[Work request]:
This exercise calls for copying every line below that holds the word "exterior".

[Information supplied]:
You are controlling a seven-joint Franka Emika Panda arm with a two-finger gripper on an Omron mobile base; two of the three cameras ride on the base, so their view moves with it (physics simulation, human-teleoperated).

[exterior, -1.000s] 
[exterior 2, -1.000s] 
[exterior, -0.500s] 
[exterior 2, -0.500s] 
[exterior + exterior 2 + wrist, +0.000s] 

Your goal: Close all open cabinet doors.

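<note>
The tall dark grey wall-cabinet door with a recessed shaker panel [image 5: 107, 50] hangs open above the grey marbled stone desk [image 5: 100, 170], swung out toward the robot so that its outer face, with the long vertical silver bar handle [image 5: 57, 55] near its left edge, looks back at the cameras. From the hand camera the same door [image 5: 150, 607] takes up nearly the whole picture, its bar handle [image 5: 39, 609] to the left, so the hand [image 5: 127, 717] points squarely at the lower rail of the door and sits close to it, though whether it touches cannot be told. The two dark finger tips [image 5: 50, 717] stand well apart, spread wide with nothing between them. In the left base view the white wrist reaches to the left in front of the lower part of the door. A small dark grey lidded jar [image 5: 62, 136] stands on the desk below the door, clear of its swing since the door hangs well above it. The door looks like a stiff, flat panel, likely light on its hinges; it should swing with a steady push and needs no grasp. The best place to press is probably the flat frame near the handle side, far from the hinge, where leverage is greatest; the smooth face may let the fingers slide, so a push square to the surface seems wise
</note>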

[Exercise output]:
[exterior, -1.000s] 
[exterior 2, -1.000s] 
[exterior, -0.500s] 
[exterior 2, -0.500s] 
[exterior + exterior 2 + wrist, +0.000s] 

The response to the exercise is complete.